Storia e Ambiente: Cacciatori di Elefanti e Homo Erectus nel Bacino di Atella.

Tratto da:Onda Lucana®byAntonio Morena

La ricerca nel bacino di Atella offre uno spaccato unico sulla vita dei nostri antenati e sul loro rapporto con l’ambiente circostante. L’adattamento dell’Homo Erectus a un ecosistema ricco di risorse, come quello creato dal lago pliocenico, evidenzia la capacità di sfruttare al meglio l’habitat per la propria sussistenza. La caccia ai grandi mammiferi, in particolare i mastodonti, è una testimonianza della complessità delle tecniche di caccia messe in atto da questi antichi cacciatori.

Le impronte trovate nel sito di scavo non solo dimostrano la presenza di elefanti, ma suggeriscono anche l’esistenza di un sistema di cattura evoluto, che riflette un’intelligenza strategica e una comprensione del comportamento degli animali. Questo ci porta a riflettere su come l’uomo primitivo possa aver interagito con l’ambiente avvalendosi di abilità che, in alcuni casi, possono sembrare sorprendenti per il loro grado di organizzazione e pianificazione.

La narrazione di questo scenario, in cui l’uomo cerca di sopravvivere in un ecosistema ostile ma ricco di opportunità, solleva interrogativi profondi sulla nostra storia evolutiva e sull’adattamento delle specie nel corso del tempo. Rivisitare i luoghi del passato, come quelli attorno al vulcano oggi Monte Vulture, non è solo un viaggio negli antichi habitat, ma anche un’esplorazione delle radici della nostra civiltà e della nostra capacità di innovazione e adattamento. In questo senso, l’antropologia si fa poesia, raccontando storie di vita, lotta e resilienza che continuano a influenzare il nostro essere nel presente.

Il lavoro multidisciplinare del gruppo di ricerca, che integra paleontologia, antropologia e archeologia dell’Università di Firenze per ricostruire il passato lontano di questo territorio, approfondendo così la nostra comprensione delle origini umane e delle loro relazioni con l’ambiente. La collezione di importanti reperti e dati ottenuti dai recenti scavi continuerà a fornire spunti per ulteriori indagini e ricerche.

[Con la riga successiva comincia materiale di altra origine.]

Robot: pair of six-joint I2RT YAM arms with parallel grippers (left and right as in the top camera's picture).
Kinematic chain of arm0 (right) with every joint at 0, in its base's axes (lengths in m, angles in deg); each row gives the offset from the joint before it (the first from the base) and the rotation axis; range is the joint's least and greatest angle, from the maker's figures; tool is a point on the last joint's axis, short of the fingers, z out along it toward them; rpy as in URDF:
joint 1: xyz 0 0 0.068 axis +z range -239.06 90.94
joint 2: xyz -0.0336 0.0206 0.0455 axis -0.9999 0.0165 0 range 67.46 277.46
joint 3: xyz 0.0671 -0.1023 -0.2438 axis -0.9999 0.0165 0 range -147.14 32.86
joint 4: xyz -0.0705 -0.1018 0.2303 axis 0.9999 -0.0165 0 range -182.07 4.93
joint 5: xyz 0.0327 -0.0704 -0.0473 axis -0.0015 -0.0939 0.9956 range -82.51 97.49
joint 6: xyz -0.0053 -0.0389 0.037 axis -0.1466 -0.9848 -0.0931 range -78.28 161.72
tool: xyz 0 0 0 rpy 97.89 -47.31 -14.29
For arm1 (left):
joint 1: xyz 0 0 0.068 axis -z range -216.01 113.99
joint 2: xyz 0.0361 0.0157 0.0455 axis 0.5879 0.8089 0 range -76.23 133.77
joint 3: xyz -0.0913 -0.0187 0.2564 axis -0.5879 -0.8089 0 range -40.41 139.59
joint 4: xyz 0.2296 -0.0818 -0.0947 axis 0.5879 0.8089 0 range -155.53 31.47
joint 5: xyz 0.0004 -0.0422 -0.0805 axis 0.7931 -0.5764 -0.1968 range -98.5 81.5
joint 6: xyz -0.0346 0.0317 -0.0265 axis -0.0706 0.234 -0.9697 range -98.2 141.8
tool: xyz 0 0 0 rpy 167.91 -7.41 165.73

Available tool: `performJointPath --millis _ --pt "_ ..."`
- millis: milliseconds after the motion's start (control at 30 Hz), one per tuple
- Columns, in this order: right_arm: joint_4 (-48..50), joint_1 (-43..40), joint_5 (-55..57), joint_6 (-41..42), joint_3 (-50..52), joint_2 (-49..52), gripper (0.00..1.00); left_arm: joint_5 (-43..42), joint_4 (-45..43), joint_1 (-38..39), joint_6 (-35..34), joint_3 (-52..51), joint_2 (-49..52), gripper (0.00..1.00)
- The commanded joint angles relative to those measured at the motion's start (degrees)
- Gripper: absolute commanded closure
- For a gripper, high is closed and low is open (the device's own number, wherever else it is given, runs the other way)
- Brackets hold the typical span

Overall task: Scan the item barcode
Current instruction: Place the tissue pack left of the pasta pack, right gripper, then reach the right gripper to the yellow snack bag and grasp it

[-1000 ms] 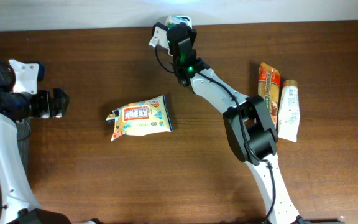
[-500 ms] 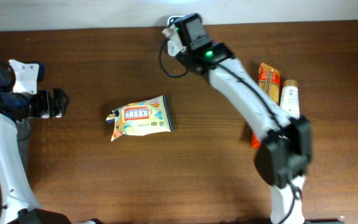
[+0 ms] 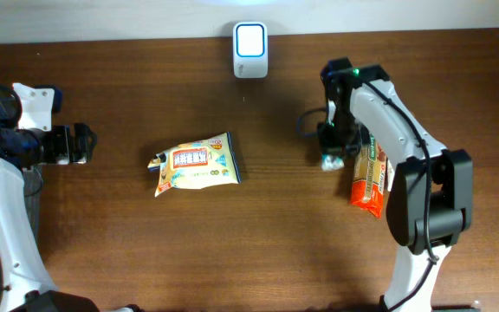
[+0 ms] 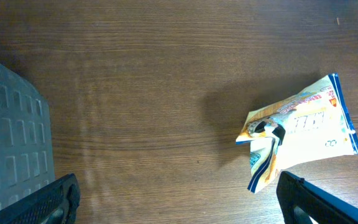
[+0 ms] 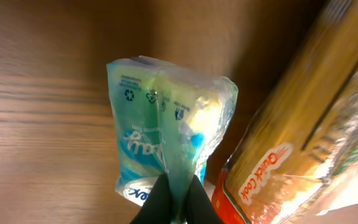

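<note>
The surface (image 3: 145, 251) is dark brown wood with a fine streaked grain. At twelve o'clock a white scanner (image 3: 250, 50) shows a pale, blue-white glowing face. Near the middle, the snack bag (image 3: 195, 165) is yellow and white with a red panel and blue trim. At three o'clock the black right claw (image 5: 175, 188) pinches a translucent teal-green pouch (image 5: 166, 137) printed in blue, beside an orange-red packet (image 5: 291, 149) with white lettering. The grey bin (image 4: 8, 143) at nine o'clock has a moulded grid pattern.

From overhead, the right arm (image 3: 386, 104) hides most of the right pincer (image 3: 331, 149) and its pouch (image 3: 328, 162). In the right wrist view the orange packet (image 5: 291, 143) is blurred and cropped by the edge. The left wrist view crops the left pincer (image 4: 176, 196) at its bottom corners.
</note>
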Motion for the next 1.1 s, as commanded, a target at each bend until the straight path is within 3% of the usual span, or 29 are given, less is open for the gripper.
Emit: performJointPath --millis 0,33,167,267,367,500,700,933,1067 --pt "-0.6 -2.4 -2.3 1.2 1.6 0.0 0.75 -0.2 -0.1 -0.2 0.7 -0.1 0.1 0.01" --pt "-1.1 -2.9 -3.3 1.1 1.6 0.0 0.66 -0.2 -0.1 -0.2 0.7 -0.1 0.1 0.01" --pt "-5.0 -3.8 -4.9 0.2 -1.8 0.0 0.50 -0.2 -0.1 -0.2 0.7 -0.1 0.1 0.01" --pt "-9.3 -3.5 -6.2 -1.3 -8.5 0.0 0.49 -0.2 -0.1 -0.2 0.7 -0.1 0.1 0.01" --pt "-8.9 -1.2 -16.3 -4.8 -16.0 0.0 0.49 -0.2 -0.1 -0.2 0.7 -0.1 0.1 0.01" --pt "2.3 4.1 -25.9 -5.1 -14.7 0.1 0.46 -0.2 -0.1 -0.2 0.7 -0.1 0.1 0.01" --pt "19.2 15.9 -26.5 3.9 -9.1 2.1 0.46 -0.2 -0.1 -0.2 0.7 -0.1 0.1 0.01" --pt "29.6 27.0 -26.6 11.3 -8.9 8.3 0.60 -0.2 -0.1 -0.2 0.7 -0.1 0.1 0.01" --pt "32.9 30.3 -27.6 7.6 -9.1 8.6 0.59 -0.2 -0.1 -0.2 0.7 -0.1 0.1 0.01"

Le ricerche condotte da oltre un ventennio nel bacino di Atella, in Basilicata, hanno rivelato informazioni affascinanti sul passato preistorico della zona. Gli studiosi hanno individuato la linea di costa di un grande lago pliocenico, un ambiente che potrebbe aver avuto un ruolo cruciale nella vita di gruppi di Homo Erectus. Questa scoperta suggerisce che i nostri antenati potrebbero aver sfruttato le risorse offerte da questo ecosistema ricco per la caccia e la raccolta.

Particolarmente intrigante è il ritrovamento delle impronte di un elefante, che potrebbero indicare un sistema di cattura complesso utilizzato da Homo Erectus. Tali impronte non solo testimoniano la presenza di questo grande mammifero nella regione, ma sollevano anche domande su come questi antichi cacciatori potessero aver organizzato le loro strategie per catturarlo. Potrebbe essere stato un approccio cooperativo, che riflette la capacità di pianificazione e comunicazione di questi gruppi.

Queste scoperte non solo arricchiscono la nostra comprensione delle pratiche di caccia nel Paleolitico, ma offrono anche uno spaccato sull’ecologia di un’epoca passata, mettendo in evidenza le interazioni tra gli esseri umani e l’ambiente circostante. La ricerca continua a svelare i misteri di questo periodo, promettendo ulteriori nuove intuizioni nel futuro.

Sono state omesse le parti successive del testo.